Benefits of a Cloud-Native Acquiring Processor

  1. Scalability :
  2. Cloud-native solutions can scale effortlessly to manage fluctuating transaction volumes.
  3. This scalability is crucial to adapt to peak periods, such as Black Friday or seasonal sales.
  4. Agility and flexibility :
  5. Cloud-native architectures support the rapid deployment and iteration of new features and services.
  6. This agility allows the processor to quickly adapt to changing market demands and regulatory requirements.
  7. Profitability :
  8. Cloud infrastructure reduces the need for significant initial investments in physical hardware.
  9. It allows a pay-per-use model, optimizing operating costs based on actual use.
  10. Improved security :
  11. Cloud providers invest heavily in security measures, ensuring data protection and compliance with international standards.
  12. This security is critical to maintaining the trust of merchants and consumers.
  13. Cross-border capabilities :
  14. A cloud-native processor can easily expand its services to different LATAM countries.
  15. This capability supports traders looking to operate in multiple markets, improving regional trade and economic integration.

Strategic Features for a Cloud-Native Acquiring Processor

  1. Real-time data and analysis :
  2. Provide merchants with real-time information about their transactions, helping them to make informed trading decisions.
  3. Advanced analytics also help detect and prevent fraud.
  4. Omnichannel support :
  5. To ensure seamless integration of in-store, online and mobile payments.
  6. This omnichannel approach improves the customer experience and increases merchant sales.
  7. API-first approach :
  8. By developing robust APIs, it will allow easy integration with several payment gateways, e-commerce platforms, and fintech solutions.
  9. This approach facilitates innovation and partnerships within the payments ecosystem.
  10. Regulatory Compliance :
  11. To ensure that the processor complies with local and international regulatory standards.
  12. Compliance with PCI DSS, GDPR and local data protection laws is crucial for operating in multiple jurisdictions.
  13. Fraud Prevention and Risk Management :
  14. Implement advanced fraud detection algorithms and machine learning models to minimize fraudulent transactions.
  15. Provide traders with tools to effectively manage and mitigate risks.

The creation of a new cloud-native acquirer processor in Latin America is not only relevant, but also essential to address the region's unique challenges and opportunities.
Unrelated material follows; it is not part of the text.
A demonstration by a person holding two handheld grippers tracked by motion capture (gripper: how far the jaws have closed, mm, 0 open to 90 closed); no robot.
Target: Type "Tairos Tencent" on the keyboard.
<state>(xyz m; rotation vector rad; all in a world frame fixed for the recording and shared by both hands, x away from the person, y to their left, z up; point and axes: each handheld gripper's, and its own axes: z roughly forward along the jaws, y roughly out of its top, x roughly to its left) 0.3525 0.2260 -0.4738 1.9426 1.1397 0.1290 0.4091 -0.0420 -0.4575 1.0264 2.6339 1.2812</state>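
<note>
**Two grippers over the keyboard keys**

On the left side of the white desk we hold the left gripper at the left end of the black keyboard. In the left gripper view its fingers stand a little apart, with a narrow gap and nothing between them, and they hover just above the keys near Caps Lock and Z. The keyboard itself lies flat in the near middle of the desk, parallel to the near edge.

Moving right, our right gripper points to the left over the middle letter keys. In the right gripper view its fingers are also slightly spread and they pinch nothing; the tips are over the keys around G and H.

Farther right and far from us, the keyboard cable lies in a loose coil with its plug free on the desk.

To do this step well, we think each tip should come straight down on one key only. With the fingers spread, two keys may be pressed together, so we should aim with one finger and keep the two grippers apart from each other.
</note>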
By taking advantage of the scalability, agility and security of cloud technology, this processor can deliver superior services that meet the changing needs of merchants and consumers. In addition, the strategic integration of real-time analytics, omnichannel support, robust APIs, regulatory compliance and advanced fraud prevention will position the processor as a key player in the regional payments ecosystem. This initiative can boost financial inclusion, stimulate economic growth and foster innovation in one of the world's most dynamic regions.